What humidity ratio is considered comfortable indoors?

ASHRAE Standard 55 defines the acceptable comfort zone for sedentary occupants as roughly 30-60% relative humidity, which corresponds to dew points between about -2 C and 16 C (28 F to 61 F). Below 30% RH the air feels dry and can irritate airways and skin. Above 60% RH dust mites and mold thrive, and above 70% condensation risk increases substantially.

How is enthalpy used in HVAC system design?

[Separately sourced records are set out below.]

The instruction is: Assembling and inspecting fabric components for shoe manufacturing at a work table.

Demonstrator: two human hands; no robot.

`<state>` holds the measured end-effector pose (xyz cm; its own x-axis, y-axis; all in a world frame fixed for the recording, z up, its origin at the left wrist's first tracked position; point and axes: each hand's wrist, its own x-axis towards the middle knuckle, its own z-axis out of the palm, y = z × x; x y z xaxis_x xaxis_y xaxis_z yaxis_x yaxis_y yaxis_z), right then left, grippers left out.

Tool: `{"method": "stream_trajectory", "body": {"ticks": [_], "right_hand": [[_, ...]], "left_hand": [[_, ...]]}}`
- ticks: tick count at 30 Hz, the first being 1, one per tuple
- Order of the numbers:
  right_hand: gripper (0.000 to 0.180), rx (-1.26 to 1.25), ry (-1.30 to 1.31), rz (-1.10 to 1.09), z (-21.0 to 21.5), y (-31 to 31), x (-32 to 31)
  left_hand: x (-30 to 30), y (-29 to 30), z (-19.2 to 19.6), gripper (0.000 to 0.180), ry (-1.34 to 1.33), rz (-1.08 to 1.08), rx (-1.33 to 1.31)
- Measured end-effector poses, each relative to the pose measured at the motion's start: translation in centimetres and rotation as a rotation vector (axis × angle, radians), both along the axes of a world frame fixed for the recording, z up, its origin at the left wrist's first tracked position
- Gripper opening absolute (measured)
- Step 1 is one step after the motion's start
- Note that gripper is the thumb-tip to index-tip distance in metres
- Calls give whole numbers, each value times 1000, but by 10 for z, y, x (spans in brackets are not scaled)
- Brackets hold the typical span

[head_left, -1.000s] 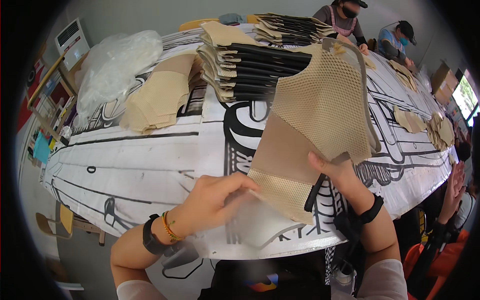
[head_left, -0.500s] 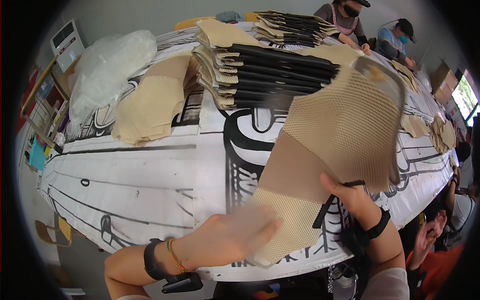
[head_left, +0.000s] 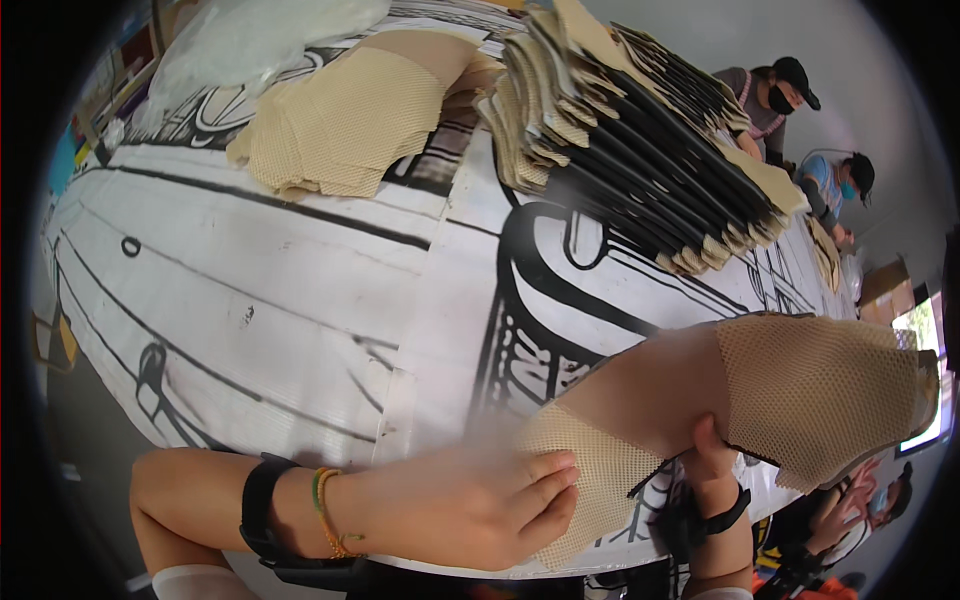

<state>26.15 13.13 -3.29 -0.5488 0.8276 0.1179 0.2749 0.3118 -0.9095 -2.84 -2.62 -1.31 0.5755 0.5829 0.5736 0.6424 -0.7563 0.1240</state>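
A beige mesh fabric piece (head_left: 825, 385) with a smooth taupe band across it and dark edging is raised over the table's near right side. My left hand (head_left: 470, 508) is closed on its near left end, fingers curled over the mesh. My right hand (head_left: 712, 462) grips the lower edge near the middle, thumb on top by the taupe band; its other fingers are hidden beneath. Beyond the piece, a thick stack of similar mesh pieces with black strips (head_left: 655, 150) lies on the table.
The long table has a white cover with black line drawings (head_left: 240, 290). At the far left are a pile of beige mesh pieces (head_left: 340, 125) and a clear plastic bag (head_left: 250, 40). Two co-workers (head_left: 790, 100) stand at the far right; another person's hands (head_left: 845, 500) show at lower right.
The mesh piece has swung from reaching up and away to lying more sideways, its far end lower and to the right. Both hands keep hold. The view has tilted.
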Motion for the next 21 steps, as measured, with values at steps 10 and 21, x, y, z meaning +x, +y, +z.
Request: {"method": "stream_trajectory", "body": {"ticks": [10,21], "right_hand": [[63,-251,260,-89,-1,3,-20],[40,-11,-148,-182,20,-6,-34]], "left_hand": [[-2,-5,-3,25,30,30,-89],[6,-4,-3,29,56,125,-194]]}}
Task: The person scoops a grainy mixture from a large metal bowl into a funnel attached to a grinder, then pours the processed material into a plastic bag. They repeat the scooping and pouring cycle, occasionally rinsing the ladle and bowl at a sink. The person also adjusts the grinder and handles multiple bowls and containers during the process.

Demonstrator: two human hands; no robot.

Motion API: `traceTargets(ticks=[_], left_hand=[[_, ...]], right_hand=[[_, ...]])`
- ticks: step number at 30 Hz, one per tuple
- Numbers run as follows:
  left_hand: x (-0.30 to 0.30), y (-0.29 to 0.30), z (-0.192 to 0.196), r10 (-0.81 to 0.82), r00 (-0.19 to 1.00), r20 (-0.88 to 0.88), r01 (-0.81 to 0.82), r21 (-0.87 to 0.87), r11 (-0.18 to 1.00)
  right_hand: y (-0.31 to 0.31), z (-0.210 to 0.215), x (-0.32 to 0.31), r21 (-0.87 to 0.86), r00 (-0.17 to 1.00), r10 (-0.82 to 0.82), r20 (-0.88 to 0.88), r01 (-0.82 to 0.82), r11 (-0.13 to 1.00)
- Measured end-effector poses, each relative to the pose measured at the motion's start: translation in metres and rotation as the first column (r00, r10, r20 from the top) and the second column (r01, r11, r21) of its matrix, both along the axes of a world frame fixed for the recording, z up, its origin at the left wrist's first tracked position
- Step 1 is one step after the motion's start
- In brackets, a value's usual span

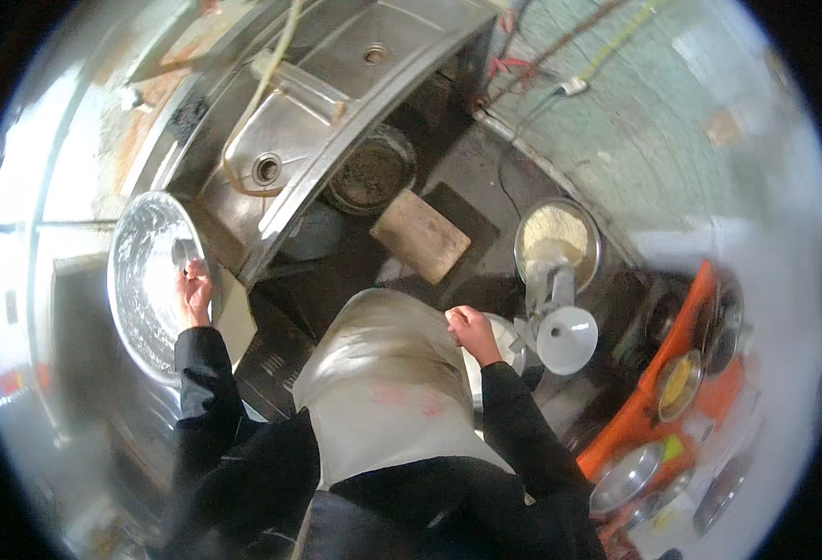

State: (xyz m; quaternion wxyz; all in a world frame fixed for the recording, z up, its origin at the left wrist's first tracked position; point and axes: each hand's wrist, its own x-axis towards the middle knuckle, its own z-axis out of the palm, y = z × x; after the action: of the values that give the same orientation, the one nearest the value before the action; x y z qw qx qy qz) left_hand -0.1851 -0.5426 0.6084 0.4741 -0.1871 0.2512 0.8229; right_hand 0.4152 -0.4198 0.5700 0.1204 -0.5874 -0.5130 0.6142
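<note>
At the left, beside the near corner of the steel sink (280, 140), my left hand (193, 291) has its grip closed on the rim of a big round metal basin (145, 280), fingers curled over the edge; the basin stands tilted, its wet, white-streaked inside facing me. My right hand (472, 331) is down by my apron (388, 383), loosely curled against a white container (504, 341) next to the white funnel (567, 334) of a small grinder; whether that grip actually holds anything I cannot tell.

I judge the basin the risk: held one-handed by a slick rim, it could slip and bang against the sink's edge or drop to the floor. My right elbow is also near the funnel and the steel bowl of pale flour (557, 238) beyond it, so a careless swing could knock them.

Much of the container is hidden behind my hand and apron, the basin's far rim washes out in glare, and the dishes on the orange tray (658, 401) at the right are too blurred to name.
</note>
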Motion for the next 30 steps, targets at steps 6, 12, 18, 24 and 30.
traceTargets(ticks=[6,12,18,24,30], left_hand=[[0.131,0.044,0.014,-0.329,0.92,-0.212,0.281,-0.228,0.932],[0.287,0.114,0.031,-0.844,0.503,-0.186,0.684,-0.511,0.52],[0.345,0.138,0.042,-0.956,0.095,-0.277,0.577,-0.768,0.28],[0.367,0.154,0.016,-0.959,-0.056,-0.278,0.482,-0.849,0.218],[0.389,0.187,0.001,-0.966,-0.118,-0.228,0.42,-0.893,0.159]], right_hand=[[-0.048,-0.044,0.051,0.041,0.984,-0.153,0.091,0.149,0.988],[-0.092,-0.071,0.079,0.227,0.927,-0.297,0.227,0.246,0.942],[-0.151,-0.09,0.113,0.055,0.841,-0.479,0.251,0.482,0.875],[-0.209,-0.11,0.134,-0.055,0.763,-0.614,0.202,0.635,0.77],[-0.197,-0.107,0.139,0.043,0.702,-0.673,0.231,0.684,0.728]])
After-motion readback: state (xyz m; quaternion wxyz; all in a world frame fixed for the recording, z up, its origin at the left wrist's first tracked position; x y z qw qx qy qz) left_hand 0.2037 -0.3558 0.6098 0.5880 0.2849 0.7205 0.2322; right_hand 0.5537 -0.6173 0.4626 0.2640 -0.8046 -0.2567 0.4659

Enthalpy quantifies the total heat content of moist air, including both the sensible heat (which changes dry-bulb temperature) and the latent heat (carried by water vapor). The cooling or heating load on an air handling unit equals the air mass flow rate multiplied by the enthalpy difference between the entering and leaving air states. Equipment manufacturers rate cooling coils in kW or BTU/h, which you can match against this enthalpy-based load calculation to select the right coil size.

What is the degree of saturation?

The degree of saturation (sometimes called relative humidity ratio) is the actual humidity ratio divided by the saturation humidity ratio at the same temperature and pressure. It is dimensionless and ranges from 0 (completely dry air) to 1 (fully saturated air). It differs slightly from relative humidity: relative humidity is a pressure ratio while degree of saturation is a mass ratio. For most practical purposes at low pressures they are nearly equal, but for precise engineering calculations the distinction matters.